Things have been pretty much the same around here, still waiting to get medications straight. Waiting for the Dr. to get back from his vacation to discuss some things, also waiting for school to be done. So I have been sitting around trying to think things through, trying to not get too upset about things.
I often think of the inside of my head as a playground. There is a swing, a see-saw, slide and a sandbox. Most days are spent on the swing, going back and forth from one thing to another, whether it's dealing with my children or just my thoughts. My favorite thing to do is sit in the sandbox. In the sand box I am content, all is well in my world, if sand is thrown at me, I can brush it off and happily go on playing. Sometimes I hop on the slide. I am up really high, then boom slide right back down. Don't care for that too much. I go back and forth between the slide and the see-saw.
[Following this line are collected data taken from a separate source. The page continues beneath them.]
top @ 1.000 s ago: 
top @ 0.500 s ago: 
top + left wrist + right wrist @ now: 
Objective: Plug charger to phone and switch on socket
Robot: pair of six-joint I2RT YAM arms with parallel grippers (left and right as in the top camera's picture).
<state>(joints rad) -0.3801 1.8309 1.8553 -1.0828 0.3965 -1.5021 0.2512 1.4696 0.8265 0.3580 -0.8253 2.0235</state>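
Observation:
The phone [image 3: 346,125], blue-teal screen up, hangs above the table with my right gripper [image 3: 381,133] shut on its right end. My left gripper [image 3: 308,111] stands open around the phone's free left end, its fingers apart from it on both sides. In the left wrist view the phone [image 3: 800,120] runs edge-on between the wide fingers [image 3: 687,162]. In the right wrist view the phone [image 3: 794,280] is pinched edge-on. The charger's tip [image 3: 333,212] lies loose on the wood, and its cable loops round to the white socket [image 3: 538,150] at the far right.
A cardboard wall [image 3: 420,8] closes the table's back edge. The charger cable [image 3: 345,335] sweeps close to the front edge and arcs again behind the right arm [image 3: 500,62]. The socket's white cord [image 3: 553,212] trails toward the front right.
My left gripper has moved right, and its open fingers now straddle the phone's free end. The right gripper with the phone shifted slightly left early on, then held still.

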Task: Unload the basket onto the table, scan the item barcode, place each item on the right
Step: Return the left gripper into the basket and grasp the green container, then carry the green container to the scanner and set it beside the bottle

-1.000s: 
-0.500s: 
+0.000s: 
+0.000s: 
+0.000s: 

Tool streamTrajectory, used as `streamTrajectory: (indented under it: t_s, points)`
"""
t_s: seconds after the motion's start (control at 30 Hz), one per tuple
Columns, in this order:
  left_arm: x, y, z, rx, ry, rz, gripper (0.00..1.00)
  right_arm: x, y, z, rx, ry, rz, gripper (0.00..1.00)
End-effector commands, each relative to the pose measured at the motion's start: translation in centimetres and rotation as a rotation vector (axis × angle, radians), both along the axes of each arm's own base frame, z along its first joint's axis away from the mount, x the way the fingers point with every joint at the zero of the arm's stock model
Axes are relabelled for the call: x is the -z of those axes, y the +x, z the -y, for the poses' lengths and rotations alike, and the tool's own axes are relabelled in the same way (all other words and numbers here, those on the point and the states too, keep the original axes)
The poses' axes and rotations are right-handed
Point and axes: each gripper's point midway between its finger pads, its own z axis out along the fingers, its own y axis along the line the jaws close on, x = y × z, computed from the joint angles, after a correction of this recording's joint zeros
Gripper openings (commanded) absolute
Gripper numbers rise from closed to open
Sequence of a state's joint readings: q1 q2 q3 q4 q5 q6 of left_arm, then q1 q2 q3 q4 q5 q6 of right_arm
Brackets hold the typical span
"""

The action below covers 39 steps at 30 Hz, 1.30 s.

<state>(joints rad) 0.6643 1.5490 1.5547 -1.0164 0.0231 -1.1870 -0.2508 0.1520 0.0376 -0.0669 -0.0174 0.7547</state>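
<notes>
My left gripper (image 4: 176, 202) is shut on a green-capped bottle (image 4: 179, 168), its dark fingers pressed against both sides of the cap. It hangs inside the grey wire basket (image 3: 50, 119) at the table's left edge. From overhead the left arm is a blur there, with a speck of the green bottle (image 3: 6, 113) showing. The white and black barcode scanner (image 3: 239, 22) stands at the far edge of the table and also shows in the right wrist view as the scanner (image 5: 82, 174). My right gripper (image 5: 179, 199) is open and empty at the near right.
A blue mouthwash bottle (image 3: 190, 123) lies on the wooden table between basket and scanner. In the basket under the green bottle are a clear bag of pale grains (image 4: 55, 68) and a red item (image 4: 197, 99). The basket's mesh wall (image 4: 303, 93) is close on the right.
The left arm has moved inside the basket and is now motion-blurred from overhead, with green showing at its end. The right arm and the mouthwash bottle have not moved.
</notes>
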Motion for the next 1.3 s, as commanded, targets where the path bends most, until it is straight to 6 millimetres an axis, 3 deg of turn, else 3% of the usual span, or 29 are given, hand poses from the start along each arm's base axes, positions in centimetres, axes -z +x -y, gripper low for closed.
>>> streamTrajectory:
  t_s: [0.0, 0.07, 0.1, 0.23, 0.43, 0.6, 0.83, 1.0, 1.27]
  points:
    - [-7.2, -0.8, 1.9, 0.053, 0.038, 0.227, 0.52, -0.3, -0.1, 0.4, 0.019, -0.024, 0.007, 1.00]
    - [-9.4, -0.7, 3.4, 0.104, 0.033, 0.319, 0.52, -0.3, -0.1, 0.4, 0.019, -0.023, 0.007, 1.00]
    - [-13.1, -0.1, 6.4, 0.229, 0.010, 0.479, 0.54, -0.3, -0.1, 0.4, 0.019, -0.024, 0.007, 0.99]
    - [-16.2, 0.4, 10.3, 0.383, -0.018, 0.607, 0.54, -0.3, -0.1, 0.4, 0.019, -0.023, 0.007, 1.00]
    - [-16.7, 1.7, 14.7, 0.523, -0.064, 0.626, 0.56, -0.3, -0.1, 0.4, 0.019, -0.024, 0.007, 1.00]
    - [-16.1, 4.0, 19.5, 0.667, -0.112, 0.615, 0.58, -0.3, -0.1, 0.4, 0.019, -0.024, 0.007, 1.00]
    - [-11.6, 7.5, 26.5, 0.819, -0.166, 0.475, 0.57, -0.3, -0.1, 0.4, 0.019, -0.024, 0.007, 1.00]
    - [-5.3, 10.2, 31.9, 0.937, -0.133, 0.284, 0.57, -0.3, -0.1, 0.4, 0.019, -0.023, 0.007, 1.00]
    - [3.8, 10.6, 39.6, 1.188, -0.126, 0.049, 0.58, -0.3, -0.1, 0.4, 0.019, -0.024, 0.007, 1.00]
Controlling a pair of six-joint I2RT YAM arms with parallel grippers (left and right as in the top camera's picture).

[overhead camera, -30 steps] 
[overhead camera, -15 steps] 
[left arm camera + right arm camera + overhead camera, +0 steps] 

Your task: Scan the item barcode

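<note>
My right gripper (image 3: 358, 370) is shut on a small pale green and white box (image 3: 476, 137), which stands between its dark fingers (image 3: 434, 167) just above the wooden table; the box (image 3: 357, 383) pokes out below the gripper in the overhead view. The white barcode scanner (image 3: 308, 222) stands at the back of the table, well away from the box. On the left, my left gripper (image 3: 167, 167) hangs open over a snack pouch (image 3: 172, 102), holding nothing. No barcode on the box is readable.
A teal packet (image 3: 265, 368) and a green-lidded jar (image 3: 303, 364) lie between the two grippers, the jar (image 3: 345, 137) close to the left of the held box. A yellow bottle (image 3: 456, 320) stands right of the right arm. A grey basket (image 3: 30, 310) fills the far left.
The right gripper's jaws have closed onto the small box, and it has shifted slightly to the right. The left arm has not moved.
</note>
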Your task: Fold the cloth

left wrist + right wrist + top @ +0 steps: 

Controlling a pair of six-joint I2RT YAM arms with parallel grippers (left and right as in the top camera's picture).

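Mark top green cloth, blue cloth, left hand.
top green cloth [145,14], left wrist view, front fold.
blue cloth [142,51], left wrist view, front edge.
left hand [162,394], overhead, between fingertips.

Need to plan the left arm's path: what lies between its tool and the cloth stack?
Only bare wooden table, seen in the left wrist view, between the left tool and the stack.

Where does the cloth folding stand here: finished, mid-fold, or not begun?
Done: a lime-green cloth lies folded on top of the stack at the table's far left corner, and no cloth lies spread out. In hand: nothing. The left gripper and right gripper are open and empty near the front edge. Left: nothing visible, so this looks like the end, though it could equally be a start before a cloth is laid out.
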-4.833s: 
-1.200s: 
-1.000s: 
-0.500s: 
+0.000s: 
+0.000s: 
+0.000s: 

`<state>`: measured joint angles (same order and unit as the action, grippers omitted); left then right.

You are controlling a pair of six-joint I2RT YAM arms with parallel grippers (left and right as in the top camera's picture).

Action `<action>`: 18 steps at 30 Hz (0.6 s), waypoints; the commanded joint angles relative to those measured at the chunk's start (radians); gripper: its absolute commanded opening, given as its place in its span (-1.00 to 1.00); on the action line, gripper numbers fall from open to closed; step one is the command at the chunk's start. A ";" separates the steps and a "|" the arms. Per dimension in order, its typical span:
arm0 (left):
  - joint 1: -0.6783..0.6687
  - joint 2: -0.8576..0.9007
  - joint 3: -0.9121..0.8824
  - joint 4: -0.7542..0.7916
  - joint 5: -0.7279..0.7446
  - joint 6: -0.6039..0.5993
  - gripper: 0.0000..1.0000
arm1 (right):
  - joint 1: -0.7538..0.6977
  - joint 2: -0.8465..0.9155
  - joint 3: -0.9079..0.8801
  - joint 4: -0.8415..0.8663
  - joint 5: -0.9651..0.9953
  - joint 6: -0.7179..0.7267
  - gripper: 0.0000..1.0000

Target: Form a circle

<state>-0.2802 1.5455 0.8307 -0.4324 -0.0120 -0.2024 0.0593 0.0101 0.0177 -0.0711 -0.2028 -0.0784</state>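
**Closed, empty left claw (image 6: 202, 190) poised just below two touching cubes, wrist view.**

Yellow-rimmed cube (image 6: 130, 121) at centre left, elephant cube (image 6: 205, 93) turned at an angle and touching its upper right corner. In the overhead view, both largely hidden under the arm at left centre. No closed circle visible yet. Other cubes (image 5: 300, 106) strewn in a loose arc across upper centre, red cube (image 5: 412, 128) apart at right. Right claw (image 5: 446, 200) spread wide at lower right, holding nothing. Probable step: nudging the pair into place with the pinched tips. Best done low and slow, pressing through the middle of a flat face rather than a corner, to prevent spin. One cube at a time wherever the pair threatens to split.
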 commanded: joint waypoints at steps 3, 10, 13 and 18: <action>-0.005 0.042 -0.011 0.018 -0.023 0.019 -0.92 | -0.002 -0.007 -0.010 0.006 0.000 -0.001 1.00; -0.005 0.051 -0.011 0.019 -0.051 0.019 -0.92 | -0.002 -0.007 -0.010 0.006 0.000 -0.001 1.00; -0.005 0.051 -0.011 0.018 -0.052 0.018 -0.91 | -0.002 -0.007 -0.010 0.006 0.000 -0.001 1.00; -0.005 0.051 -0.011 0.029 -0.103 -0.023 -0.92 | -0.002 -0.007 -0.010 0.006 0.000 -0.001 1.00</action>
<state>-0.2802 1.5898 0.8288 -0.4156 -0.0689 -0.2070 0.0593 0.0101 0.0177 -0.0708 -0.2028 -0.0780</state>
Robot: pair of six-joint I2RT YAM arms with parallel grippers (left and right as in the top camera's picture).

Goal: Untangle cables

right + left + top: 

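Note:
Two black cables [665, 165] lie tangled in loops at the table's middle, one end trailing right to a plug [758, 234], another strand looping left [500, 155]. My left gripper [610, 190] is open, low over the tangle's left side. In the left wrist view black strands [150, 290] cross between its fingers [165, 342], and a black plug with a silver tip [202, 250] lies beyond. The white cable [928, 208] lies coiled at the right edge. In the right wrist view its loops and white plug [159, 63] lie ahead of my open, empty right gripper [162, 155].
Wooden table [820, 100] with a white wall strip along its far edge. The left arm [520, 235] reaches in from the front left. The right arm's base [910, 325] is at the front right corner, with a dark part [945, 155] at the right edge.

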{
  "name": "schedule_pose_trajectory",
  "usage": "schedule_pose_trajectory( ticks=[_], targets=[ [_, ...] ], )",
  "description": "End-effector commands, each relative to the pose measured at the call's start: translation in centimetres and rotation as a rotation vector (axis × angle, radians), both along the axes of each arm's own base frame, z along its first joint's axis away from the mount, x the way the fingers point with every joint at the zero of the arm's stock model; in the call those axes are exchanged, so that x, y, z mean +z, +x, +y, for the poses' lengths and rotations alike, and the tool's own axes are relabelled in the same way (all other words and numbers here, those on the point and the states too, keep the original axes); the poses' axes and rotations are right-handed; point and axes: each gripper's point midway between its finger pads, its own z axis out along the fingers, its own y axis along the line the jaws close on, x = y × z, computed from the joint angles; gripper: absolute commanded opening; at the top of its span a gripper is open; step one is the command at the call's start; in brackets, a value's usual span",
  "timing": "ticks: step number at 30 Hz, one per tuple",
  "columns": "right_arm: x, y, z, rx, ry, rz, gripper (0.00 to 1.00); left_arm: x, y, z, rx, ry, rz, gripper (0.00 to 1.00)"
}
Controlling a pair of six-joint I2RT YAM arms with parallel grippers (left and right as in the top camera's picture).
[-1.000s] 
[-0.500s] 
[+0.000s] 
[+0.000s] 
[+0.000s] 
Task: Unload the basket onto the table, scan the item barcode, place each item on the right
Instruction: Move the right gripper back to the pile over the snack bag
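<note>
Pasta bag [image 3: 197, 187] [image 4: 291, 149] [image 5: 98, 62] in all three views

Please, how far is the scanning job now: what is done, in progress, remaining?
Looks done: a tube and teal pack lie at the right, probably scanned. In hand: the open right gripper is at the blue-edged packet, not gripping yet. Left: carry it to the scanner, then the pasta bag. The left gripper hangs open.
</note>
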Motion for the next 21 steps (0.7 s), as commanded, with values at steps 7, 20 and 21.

Up & down, up & down. Makes me crazy! I just want to sit in the sandbox! Then there are days, when the storm comes. At the first strike of lightening, there is chaos. It's raining, and windy, everything is swirling around. I cannot play. These days come when either I don't feel well physically, or I am worried about something involving one of my children. I literally feel like my brain will explode. You would think someone with this much insight to the inner workings of her brain would have more control over it all. No, not me, and I've been in therapy! I'm sure there is a pill I can take to put me in the sandbox permanently, but what fun would that be! It is my hope, that the more observations I can make about my feelings will eventually lead me to just a little bit more control.
I guess when you really think about it, I do have control over it most of the time. Otherwise I would have been institutionalized a long time ago!!